Could the data underneath be repeated exactly, in full?

──────── Dataset excerpt ────────

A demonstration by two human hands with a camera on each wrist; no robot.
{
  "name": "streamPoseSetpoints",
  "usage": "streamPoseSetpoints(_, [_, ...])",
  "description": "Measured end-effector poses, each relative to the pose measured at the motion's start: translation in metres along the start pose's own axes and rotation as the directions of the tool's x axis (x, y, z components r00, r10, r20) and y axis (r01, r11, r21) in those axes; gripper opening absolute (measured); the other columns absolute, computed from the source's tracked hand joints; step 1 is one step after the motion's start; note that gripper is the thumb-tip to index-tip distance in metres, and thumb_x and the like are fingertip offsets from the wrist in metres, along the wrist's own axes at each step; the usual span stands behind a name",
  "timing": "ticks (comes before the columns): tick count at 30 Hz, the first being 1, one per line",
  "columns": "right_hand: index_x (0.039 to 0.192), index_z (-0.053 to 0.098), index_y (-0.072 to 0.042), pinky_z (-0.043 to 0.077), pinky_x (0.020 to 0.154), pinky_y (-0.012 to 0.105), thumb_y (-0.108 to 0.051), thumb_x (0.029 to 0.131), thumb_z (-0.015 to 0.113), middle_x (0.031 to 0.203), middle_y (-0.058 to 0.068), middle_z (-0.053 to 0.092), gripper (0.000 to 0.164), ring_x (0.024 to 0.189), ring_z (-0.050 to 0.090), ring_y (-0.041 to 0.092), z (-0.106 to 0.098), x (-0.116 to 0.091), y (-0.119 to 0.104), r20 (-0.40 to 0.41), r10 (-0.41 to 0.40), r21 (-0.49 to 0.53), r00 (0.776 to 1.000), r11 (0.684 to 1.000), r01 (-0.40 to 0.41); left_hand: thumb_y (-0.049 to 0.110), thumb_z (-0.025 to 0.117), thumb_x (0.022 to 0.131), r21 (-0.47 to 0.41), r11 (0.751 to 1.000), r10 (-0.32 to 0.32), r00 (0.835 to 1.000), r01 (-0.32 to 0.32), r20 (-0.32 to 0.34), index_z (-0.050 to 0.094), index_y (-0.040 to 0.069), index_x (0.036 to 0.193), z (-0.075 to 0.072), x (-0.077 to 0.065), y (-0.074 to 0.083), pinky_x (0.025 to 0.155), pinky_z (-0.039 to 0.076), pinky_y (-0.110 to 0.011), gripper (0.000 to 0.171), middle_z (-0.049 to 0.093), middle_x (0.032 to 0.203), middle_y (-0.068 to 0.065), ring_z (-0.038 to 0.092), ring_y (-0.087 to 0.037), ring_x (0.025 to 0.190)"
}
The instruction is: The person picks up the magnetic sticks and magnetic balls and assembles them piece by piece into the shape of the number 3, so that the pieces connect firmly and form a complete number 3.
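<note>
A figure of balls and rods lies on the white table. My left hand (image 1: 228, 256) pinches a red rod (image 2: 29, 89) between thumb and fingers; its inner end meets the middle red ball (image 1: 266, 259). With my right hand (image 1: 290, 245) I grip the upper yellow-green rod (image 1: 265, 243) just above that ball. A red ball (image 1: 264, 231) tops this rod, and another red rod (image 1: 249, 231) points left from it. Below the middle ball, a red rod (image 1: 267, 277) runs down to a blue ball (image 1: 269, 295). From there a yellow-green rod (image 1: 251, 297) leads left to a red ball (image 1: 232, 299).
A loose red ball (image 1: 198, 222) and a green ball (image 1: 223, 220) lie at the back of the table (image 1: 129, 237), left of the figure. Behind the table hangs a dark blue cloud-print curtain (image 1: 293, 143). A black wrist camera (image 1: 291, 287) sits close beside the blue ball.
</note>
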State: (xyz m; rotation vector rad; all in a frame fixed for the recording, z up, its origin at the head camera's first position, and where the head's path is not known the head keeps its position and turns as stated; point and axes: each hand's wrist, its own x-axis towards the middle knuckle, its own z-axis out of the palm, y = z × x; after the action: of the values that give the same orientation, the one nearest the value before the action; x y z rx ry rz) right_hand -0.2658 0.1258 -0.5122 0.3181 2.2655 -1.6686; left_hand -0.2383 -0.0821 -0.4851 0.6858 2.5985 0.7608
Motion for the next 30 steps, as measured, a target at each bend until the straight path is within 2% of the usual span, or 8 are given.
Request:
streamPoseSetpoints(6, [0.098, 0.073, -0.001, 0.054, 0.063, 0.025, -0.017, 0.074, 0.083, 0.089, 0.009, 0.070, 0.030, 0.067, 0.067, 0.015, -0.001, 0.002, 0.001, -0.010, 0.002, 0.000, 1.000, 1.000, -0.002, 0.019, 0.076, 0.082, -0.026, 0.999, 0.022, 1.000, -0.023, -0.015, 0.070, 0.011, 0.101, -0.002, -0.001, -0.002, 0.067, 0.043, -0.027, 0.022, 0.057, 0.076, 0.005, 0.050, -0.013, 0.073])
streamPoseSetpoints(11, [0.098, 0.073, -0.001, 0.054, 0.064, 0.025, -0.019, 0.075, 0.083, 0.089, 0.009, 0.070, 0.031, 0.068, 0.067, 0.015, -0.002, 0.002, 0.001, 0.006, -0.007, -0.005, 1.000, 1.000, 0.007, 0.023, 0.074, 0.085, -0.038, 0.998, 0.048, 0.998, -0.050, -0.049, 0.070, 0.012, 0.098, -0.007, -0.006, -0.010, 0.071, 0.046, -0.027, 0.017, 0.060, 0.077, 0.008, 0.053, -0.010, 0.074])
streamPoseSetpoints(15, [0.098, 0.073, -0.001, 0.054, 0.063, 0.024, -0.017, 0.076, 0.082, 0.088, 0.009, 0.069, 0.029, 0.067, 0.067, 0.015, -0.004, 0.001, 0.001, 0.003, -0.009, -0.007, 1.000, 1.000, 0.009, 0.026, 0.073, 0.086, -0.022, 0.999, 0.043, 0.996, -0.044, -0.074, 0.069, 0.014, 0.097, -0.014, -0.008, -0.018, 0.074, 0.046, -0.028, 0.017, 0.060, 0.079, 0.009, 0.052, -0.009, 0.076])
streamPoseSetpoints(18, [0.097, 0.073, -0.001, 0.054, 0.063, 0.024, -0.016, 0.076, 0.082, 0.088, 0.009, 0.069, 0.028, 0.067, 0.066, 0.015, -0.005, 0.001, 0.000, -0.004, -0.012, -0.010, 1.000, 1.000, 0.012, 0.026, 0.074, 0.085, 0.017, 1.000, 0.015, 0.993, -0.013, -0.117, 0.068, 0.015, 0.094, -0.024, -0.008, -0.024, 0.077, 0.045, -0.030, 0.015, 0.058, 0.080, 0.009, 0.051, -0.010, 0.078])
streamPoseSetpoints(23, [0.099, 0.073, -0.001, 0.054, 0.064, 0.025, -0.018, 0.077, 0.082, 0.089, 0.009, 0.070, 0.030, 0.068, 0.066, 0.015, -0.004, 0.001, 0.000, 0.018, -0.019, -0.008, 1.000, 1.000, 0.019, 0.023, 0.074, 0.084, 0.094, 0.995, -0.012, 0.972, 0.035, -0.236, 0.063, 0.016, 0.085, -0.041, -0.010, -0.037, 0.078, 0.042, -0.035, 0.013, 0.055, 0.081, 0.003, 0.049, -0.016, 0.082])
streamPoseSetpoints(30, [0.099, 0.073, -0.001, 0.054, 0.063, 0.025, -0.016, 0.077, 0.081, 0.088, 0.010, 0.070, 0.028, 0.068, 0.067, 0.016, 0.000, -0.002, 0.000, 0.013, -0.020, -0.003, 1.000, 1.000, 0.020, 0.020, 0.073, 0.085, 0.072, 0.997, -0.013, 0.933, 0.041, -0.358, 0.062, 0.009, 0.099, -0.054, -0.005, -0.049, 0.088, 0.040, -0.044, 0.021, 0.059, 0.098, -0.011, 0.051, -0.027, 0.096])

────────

# Response to this task:
A demonstration by two human hands with a camera on each wrist; no robot.
{
  "name": "streamPoseSetpoints",
  "usage": "streamPoseSetpoints(_, [_, ...])",
  "description": "Measured end-effector poses, each relative to the pose measured at the motion's start: translation in metres along the start pose's own axes and rotation as the directions of the tool's x axis (x, y, z components r00, r10, r20) and y axis (r01, r11, r21) in those axes; gripper opening absolute (measured); the other columns absolute, computed from the source's tracked hand joints; step 1 is one step after the motion's start; note that gripper is the thumb-tip to index-tip distance in metres, and thumb_x and the like are fingertip offsets from the wrist in metres, along the wrist's own axes at each step; the usual span stands behind a name",
  "timing": "ticks (comes before the columns): tick count at 30 Hz, the first being 1, one per line",
  "columns": "right_hand: index_x (0.039 to 0.192), index_z (-0.053 to 0.098), index_y (-0.072 to 0.042), pinky_z (-0.043 to 0.077), pinky_x (0.020 to 0.154), pinky_y (-0.012 to 0.105), thumb_y (-0.108 to 0.051), thumb_x (0.029 to 0.131), thumb_z (-0.015 to 0.113), middle_x (0.031 to 0.203), middle_y (-0.058 to 0.068), middle_z (-0.053 to 0.092), gripper (0.000 to 0.164), ring_x (0.024 to 0.189), ring_z (-0.050 to 0.090), ring_y (-0.041 to 0.092), z (-0.106 to 0.098), x (-0.116 to 0.091), y (-0.119 to 0.104), r20 (-0.40 to 0.41), r10 (-0.41 to 0.40), r21 (-0.49 to 0.53), r00 (0.776 to 1.000), r11 (0.684 to 1.000), r01 (-0.40 to 0.41); left_hand: thumb_y (-0.049 to 0.110), thumb_z (-0.025 to 0.117), thumb_x (0.022 to 0.131), r21 (-0.47 to 0.41), r11 (0.751 to 1.000), r10 (-0.32 to 0.32), r00 (0.835 to 1.000), r01 (-0.32 to 0.32), r20 (-0.32 to 0.34), index_z (-0.050 to 0.094), index_y (-0.040 to 0.069), index_x (0.036 to 0.193), z (-0.075 to 0.072), x (-0.077 to 0.065), y (-0.074 to 0.083), pinky_x (0.025 to 0.155), pinky_z (-0.039 to 0.076), pinky_y (-0.110 to 0.011), gripper (0.000 to 0.171), middle_z (-0.049 to 0.093), middle_x (0.032 to 0.203), middle_y (-0.068 to 0.065), ring_z (-0.038 to 0.092), ring_y (-0.087 to 0.037), ring_x (0.025 to 0.190)"
}
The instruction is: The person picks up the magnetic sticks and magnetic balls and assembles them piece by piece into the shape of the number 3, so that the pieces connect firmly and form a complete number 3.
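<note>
A figure of balls and rods lies on the white table. My left hand (image 1: 228, 256) pinches a red rod (image 2: 29, 89) between thumb and fingers; its inner end meets the middle red ball (image 1: 266, 259). With my right hand (image 1: 290, 245) I grip the upper yellow-green rod (image 1: 265, 243) just above that ball. A red ball (image 1: 264, 231) tops this rod, and another red rod (image 1: 249, 231) points left from it. Below the middle ball, a red rod (image 1: 267, 277) runs down to a blue ball (image 1: 269, 295). From there a yellow-green rod (image 1: 251, 297) leads left to a red ball (image 1: 232, 299).
A loose red ball (image 1: 198, 222) and a green ball (image 1: 223, 220) lie at the back of the table (image 1: 129, 237), left of the figure. Behind the table hangs a dark blue cloud-print curtain (image 1: 293, 143). A black wrist camera (image 1: 291, 287) sits close beside the blue ball.
</note>
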State: (xyz m; rotation vector rad; all in a frame fixed for the recording, z up, its origin at the head camera's first position, and where the head's path is not known the head keeps its position and turns as stated; point and axes: each hand's wrist, its own x-axis towards the middle knuckle, its own z-axis out of the palm, y = z × x; after the action: of the values that give the same orientation, the one nearest the value before the action; x y z rx ry rz) right_hand -0.2658 0.1258 -0.5122 0.3181 2.2655 -1.6686; left_hand -0.2383 -0.0821 -0.4851 0.6858 2.5985 0.7608
Motion for the next 30 steps, as measured, a target at each bend until the straight path is within 2% of the usual span, or 8 are given.
Request:
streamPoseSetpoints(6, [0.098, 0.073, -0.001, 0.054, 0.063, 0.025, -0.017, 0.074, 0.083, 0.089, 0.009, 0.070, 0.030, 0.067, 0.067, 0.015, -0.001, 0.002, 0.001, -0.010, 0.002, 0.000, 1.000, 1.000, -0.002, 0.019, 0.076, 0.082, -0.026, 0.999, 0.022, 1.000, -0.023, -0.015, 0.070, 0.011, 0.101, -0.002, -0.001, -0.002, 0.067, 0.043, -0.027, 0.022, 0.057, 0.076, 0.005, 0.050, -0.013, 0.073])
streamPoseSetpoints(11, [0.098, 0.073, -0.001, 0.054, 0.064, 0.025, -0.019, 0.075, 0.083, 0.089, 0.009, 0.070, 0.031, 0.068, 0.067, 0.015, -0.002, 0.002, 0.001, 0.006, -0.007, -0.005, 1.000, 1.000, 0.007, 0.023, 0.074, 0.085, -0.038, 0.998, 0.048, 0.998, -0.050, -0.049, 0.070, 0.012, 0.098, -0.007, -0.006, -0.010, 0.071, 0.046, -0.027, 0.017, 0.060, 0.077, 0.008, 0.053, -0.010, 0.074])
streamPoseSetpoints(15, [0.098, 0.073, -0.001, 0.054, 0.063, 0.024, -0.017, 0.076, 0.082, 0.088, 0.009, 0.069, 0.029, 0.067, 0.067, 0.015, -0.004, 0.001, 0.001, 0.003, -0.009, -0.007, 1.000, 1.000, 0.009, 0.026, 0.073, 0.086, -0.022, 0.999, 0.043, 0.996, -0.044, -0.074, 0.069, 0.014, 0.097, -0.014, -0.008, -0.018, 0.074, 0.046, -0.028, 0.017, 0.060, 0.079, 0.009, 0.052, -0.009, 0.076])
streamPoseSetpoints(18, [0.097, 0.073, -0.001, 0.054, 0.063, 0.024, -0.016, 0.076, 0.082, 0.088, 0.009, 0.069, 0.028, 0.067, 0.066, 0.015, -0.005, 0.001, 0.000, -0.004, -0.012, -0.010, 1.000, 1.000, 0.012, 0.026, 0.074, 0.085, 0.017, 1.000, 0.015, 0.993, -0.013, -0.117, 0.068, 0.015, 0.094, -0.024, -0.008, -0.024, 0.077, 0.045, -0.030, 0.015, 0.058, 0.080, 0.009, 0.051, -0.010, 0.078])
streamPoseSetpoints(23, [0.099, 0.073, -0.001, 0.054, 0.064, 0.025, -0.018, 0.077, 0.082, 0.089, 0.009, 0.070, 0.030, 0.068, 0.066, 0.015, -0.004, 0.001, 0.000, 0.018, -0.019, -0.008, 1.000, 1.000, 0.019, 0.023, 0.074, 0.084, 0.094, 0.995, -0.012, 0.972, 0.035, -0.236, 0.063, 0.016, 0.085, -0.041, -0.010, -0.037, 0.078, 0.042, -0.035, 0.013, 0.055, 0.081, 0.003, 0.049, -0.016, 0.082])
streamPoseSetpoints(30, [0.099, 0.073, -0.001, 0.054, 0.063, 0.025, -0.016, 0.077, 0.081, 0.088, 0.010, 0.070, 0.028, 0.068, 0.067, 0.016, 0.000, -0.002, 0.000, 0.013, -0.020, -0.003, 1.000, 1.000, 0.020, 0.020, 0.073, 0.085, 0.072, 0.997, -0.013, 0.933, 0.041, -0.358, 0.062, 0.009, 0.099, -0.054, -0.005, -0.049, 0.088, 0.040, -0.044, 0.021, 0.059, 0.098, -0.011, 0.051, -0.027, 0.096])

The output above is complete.